INPUT DATA:

※

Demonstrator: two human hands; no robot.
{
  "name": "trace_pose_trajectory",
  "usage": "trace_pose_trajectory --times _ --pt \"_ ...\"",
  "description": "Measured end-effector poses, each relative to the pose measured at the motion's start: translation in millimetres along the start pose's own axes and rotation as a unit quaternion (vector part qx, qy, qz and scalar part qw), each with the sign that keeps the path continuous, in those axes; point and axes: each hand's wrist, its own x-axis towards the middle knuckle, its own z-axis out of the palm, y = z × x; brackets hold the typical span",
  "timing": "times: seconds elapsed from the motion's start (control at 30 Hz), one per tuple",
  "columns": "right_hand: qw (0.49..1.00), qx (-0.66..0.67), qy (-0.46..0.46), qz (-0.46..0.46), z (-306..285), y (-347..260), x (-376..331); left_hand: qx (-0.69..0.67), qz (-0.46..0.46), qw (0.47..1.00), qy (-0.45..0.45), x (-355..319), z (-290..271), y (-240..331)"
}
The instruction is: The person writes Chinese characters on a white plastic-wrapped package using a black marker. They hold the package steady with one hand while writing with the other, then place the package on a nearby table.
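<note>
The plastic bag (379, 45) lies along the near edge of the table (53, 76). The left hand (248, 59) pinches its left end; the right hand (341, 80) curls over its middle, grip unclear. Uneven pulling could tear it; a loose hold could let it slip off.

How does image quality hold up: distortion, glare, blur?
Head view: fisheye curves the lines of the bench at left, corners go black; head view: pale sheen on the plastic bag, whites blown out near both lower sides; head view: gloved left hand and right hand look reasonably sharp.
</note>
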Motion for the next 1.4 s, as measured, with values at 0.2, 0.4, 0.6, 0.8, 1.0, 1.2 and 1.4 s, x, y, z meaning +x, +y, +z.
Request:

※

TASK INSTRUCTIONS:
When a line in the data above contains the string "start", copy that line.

ANSWER TO THIS PROBLEM:
  "description": "Measured end-effector poses, each relative to the pose measured at the motion's start: translation in millimetres along the start pose's own axes and rotation as a unit quaternion (vector part qx, qy, qz and scalar part qw), each with the sign that keeps the path continuous, in those axes; point and axes: each hand's wrist, its own x-axis towards the middle knuckle, its own z-axis out of the palm, y = z × x; brackets hold the typical span",
  "timing": "times: seconds elapsed from the motion's start (control at 30 Hz), one per tuple",

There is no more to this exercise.